▶ **Information shown**
━━━━━━━━━━━━━━━━━━━━━━━━━━━━━━

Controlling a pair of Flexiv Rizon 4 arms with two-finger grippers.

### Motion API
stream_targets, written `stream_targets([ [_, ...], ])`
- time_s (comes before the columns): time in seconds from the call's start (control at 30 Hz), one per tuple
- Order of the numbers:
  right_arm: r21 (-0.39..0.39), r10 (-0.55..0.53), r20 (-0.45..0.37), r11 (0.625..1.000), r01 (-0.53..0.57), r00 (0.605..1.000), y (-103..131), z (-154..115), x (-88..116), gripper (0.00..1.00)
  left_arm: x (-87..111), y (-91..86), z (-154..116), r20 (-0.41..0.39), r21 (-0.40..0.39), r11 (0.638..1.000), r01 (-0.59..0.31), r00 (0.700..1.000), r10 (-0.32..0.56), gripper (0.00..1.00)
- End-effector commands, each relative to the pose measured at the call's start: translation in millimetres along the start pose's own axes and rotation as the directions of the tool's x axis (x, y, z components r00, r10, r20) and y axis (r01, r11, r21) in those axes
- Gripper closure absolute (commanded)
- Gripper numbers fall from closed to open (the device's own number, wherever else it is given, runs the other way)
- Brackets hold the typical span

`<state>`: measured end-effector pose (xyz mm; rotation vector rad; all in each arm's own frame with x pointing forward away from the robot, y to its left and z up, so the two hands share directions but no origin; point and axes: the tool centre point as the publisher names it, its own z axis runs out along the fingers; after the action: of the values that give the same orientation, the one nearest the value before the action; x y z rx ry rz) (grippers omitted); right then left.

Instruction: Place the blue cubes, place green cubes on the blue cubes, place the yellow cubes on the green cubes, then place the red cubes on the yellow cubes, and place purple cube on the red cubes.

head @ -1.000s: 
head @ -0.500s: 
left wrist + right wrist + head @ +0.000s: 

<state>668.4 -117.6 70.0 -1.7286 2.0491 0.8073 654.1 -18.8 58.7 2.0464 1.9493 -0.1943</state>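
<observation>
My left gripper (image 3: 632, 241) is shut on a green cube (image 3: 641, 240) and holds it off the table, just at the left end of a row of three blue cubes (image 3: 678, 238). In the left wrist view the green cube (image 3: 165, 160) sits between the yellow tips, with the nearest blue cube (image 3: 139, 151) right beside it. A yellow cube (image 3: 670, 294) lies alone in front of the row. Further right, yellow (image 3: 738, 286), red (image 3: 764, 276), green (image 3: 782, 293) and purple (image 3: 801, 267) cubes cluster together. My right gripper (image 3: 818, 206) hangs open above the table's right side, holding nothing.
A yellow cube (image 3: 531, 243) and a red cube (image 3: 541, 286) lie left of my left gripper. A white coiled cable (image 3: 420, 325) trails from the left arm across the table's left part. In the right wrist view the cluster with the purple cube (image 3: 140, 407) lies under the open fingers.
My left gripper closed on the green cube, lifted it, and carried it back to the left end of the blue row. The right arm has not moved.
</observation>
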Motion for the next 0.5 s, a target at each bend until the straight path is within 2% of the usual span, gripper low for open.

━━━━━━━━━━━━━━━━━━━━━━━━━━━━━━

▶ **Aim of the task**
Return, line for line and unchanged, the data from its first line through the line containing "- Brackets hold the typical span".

▶ **Exercise solution**
Controlling a pair of Flexiv Rizon 4 arms with two-finger grippers.

### Motion API
stream_targets, written `stream_targets([ [_, ...], ])`
- time_s (comes before the columns): time in seconds from the call's start (control at 30 Hz), one per tuple
- Order of the numbers:
  right_arm: r21 (-0.39..0.39), r10 (-0.55..0.53), r20 (-0.45..0.37), r11 (0.625..1.000), r01 (-0.53..0.57), r00 (0.605..1.000), y (-103..131), z (-154..115), x (-88..116), gripper (0.00..1.00)
  left_arm: x (-87..111), y (-91..86), z (-154..116), r20 (-0.41..0.39), r21 (-0.40..0.39), r11 (0.638..1.000), r01 (-0.59..0.31), r00 (0.700..1.000), r10 (-0.32..0.56), gripper (0.00..1.00)
- End-effector commands, each relative to the pose measured at the call's start: translation in millimetres along the start pose's own axes and rotation as the directions of the tool's x axis (x, y, z components r00, r10, r20) and y axis (r01, r11, r21) in those axes
- Gripper closure absolute (commanded)
- Gripper numbers fall from closed to open (the device's own number, wherever else it is given, runs the other way)
- Brackets hold the typical span

This finishes the answer to the exercise.